**Goal of the exercise**
Search term "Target": please copy every line of the records below that contains it.

****************

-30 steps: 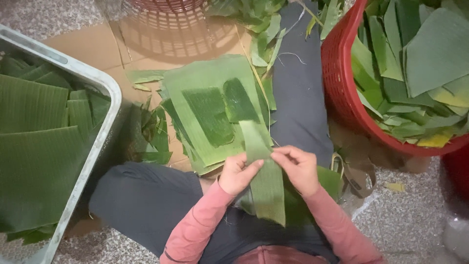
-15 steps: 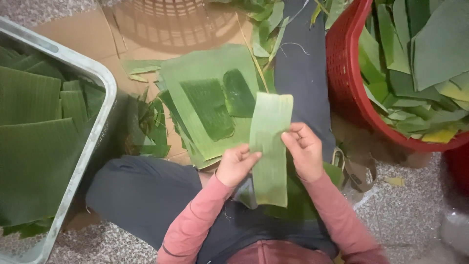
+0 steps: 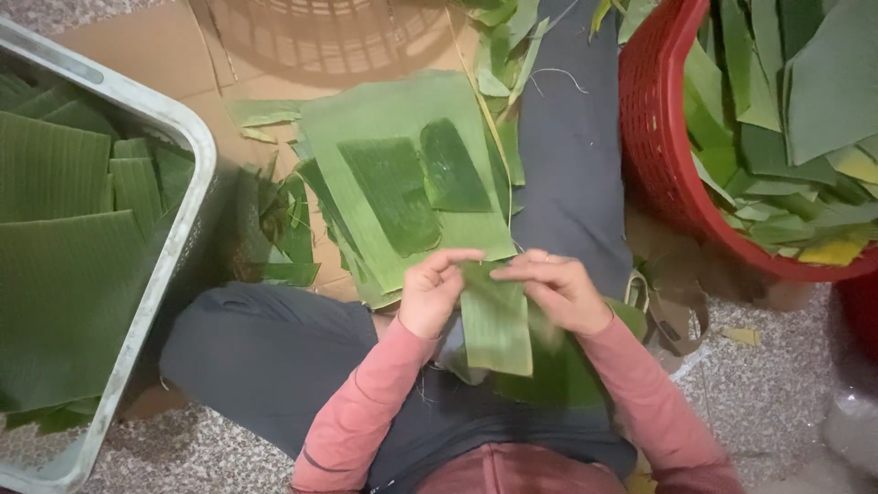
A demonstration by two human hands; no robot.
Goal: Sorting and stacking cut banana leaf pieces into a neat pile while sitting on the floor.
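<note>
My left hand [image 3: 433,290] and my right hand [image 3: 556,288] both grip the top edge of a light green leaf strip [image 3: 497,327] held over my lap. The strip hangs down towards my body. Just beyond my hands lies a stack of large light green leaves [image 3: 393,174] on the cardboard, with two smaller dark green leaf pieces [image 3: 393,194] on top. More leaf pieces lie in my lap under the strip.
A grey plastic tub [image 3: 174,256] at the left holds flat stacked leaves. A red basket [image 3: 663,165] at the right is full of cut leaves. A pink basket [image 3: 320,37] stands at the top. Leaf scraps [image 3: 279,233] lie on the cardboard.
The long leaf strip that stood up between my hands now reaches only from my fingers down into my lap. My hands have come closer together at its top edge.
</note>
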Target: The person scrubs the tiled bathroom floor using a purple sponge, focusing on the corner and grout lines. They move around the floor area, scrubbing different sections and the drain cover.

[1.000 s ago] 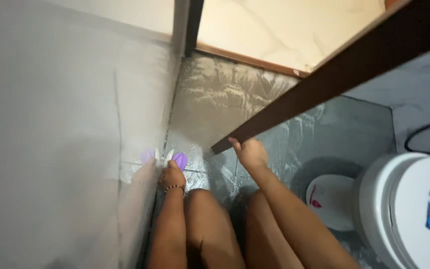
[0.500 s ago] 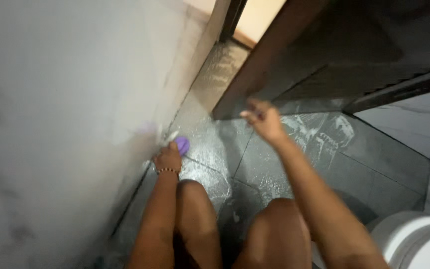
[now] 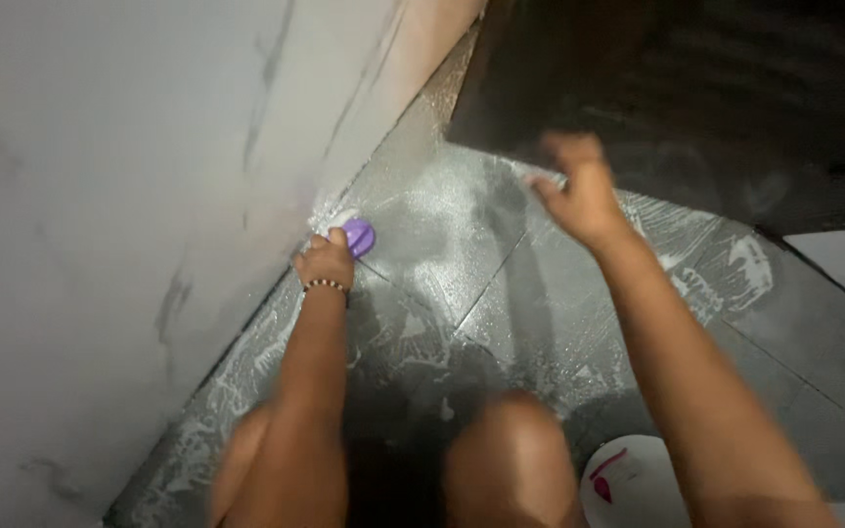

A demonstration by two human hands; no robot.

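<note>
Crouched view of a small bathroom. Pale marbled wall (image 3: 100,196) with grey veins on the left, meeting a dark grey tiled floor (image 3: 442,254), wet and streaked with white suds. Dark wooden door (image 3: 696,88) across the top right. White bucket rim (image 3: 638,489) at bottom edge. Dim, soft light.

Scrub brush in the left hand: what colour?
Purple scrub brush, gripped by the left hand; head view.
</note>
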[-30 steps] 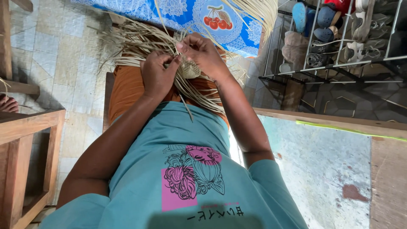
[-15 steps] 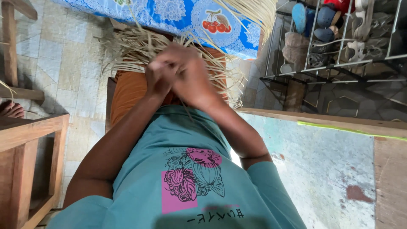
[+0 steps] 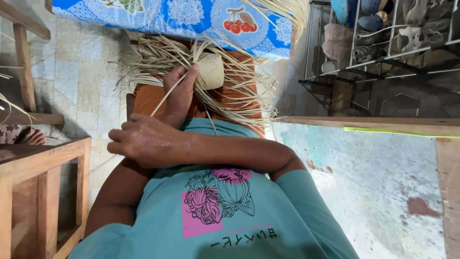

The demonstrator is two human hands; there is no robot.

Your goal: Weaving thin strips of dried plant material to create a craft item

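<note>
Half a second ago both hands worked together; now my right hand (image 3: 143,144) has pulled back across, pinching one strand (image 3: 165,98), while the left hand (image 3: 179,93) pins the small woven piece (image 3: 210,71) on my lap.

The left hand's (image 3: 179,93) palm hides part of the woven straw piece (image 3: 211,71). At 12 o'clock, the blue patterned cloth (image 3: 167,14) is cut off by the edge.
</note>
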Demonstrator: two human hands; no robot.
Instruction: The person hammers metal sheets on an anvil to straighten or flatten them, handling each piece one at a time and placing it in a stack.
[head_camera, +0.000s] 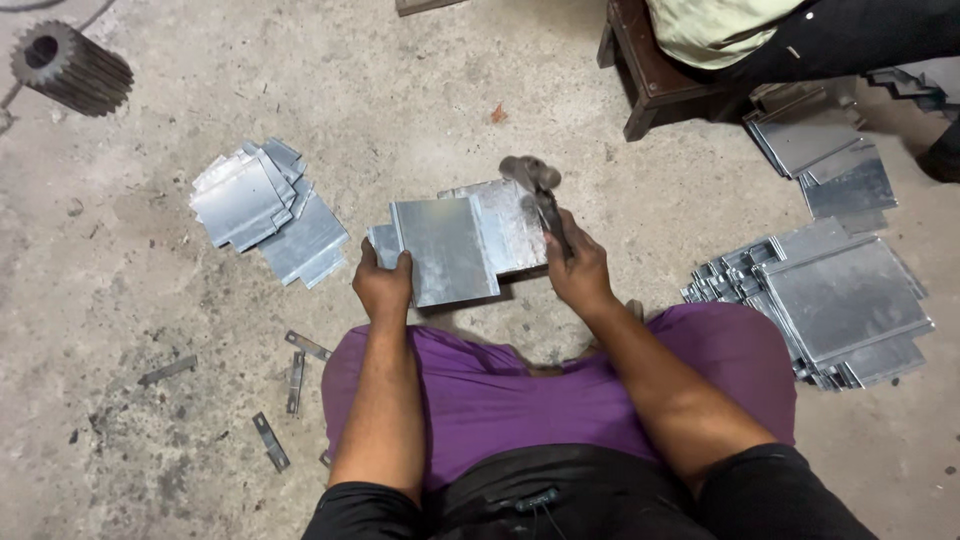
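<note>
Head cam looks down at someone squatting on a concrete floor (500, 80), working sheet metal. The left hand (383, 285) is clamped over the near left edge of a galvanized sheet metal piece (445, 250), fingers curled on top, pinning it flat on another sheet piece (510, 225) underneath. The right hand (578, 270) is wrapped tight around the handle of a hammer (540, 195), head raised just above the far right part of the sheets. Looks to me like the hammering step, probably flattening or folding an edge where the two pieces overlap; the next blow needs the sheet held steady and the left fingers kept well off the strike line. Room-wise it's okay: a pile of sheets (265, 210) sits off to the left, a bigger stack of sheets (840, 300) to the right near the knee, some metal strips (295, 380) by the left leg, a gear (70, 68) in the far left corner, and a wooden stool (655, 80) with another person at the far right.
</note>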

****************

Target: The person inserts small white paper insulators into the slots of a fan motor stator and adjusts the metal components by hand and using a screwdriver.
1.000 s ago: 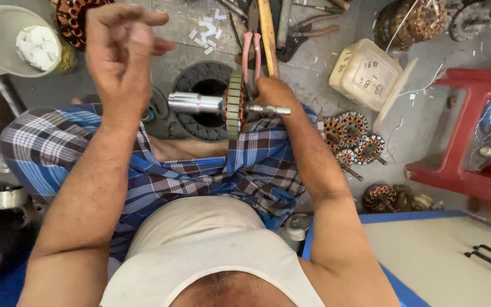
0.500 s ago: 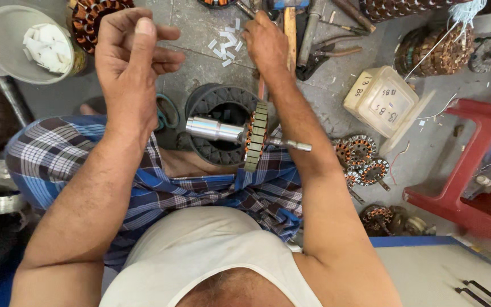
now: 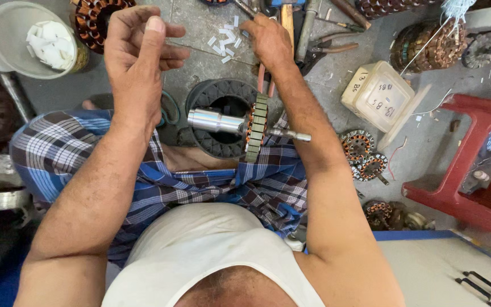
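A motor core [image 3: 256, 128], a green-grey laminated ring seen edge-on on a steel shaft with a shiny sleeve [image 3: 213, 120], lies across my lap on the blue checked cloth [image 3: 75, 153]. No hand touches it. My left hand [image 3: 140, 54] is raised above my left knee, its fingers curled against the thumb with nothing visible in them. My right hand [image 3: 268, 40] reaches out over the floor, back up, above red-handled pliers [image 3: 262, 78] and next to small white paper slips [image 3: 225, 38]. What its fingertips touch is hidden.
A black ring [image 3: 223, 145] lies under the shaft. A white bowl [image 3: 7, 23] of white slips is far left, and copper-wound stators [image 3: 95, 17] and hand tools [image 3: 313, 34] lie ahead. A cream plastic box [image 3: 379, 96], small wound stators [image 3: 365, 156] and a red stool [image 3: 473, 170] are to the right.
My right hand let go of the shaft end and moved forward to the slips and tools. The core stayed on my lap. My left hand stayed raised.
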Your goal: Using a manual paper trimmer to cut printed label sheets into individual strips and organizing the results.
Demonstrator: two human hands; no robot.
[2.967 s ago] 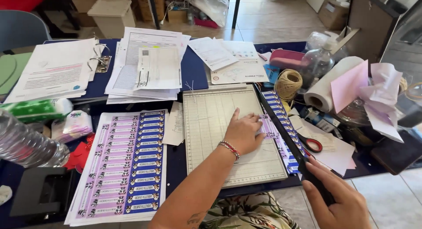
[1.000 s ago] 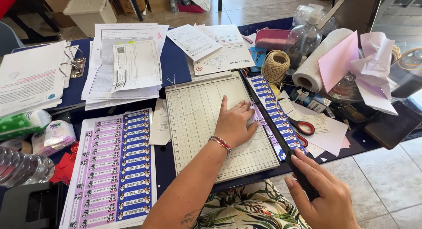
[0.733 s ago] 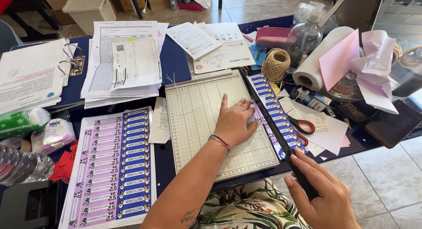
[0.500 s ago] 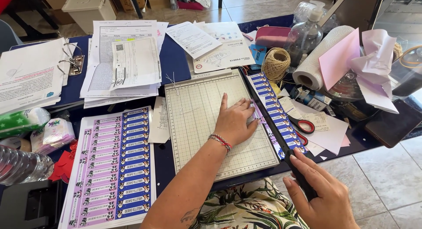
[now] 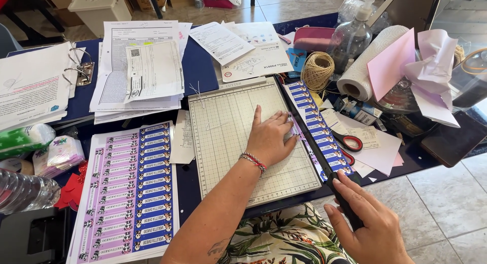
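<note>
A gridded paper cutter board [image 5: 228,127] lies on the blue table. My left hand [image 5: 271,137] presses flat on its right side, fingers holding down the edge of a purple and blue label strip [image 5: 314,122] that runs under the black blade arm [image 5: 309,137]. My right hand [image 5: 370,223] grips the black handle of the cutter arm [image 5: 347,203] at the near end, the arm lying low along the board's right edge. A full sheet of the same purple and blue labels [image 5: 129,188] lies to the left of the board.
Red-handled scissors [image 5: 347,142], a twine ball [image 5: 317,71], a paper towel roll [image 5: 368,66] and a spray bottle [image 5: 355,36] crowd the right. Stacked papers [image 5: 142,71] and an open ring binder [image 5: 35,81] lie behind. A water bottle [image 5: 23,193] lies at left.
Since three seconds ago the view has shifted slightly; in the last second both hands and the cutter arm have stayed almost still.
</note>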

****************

**Result**
Target: The person scrubs the tiled bathroom floor using a purple sponge, focusing on the corner and grout lines. They move around the floor area, scrubbing different sections and the drain cover.
Target: The person inserts small white paper insulators into the slots of a fan motor stator and adjusts the metal components by hand and using a screwdriver.

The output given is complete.